◆ **SUPPLIED DATA**:

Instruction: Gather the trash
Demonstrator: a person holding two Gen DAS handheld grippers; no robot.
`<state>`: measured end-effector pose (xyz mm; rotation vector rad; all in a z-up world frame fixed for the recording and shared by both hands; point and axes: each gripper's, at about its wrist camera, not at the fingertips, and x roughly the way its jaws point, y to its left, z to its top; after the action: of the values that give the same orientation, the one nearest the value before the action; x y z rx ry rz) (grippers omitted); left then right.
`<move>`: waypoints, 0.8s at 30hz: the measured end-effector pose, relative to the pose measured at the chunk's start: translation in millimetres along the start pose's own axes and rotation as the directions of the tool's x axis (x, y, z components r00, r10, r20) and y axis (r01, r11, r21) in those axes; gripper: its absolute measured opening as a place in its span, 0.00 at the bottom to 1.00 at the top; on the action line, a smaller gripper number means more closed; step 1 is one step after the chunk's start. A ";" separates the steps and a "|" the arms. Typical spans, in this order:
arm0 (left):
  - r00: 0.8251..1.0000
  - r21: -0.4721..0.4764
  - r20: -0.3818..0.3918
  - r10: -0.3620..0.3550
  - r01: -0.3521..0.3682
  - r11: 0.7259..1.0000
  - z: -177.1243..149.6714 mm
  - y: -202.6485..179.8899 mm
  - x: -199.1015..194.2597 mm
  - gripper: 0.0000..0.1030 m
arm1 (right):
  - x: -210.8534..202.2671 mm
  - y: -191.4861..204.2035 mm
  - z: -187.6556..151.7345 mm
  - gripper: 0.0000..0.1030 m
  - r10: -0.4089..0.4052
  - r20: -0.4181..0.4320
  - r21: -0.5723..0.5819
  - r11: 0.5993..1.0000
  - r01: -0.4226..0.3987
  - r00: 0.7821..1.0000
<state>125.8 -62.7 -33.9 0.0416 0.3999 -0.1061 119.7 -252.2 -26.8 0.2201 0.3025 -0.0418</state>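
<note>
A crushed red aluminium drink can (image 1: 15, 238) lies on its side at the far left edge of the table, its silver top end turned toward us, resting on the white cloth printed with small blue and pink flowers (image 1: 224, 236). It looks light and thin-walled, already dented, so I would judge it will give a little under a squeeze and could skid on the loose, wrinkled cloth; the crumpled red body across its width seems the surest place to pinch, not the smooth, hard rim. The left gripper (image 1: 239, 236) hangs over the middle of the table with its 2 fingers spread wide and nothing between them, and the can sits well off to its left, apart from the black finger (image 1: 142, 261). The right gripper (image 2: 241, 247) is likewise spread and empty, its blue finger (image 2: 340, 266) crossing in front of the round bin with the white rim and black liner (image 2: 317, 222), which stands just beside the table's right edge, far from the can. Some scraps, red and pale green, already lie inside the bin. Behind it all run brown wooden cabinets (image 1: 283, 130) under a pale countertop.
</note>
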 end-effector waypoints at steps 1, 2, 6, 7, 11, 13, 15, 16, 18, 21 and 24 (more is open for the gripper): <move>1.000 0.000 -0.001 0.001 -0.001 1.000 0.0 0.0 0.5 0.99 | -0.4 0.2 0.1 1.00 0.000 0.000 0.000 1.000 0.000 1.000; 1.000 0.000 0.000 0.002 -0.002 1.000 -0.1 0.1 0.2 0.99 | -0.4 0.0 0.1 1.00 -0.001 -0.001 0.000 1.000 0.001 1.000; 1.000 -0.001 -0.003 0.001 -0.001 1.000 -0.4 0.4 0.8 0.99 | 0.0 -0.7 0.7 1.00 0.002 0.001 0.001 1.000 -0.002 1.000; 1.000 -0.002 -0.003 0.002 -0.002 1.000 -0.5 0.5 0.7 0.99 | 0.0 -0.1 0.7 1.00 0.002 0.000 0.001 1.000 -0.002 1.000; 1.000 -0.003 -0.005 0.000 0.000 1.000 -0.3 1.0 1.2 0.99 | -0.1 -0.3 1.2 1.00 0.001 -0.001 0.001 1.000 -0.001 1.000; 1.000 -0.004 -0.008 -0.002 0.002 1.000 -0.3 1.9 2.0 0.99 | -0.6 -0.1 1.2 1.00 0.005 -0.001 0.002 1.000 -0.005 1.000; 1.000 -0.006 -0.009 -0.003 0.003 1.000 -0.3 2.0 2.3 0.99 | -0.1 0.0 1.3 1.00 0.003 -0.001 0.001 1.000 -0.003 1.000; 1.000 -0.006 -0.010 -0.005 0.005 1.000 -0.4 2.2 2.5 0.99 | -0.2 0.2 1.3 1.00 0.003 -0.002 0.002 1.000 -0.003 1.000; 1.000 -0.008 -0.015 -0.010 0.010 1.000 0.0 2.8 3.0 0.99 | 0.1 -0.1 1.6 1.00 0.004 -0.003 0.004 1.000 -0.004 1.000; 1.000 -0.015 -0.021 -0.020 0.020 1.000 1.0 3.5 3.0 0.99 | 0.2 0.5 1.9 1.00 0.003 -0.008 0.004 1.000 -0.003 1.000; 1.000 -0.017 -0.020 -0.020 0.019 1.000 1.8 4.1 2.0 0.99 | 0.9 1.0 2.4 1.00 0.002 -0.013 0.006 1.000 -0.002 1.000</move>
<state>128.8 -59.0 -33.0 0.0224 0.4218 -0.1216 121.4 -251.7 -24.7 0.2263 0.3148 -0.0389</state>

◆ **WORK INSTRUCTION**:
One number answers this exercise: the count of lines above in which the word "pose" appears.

◆ **OUTPUT**:
2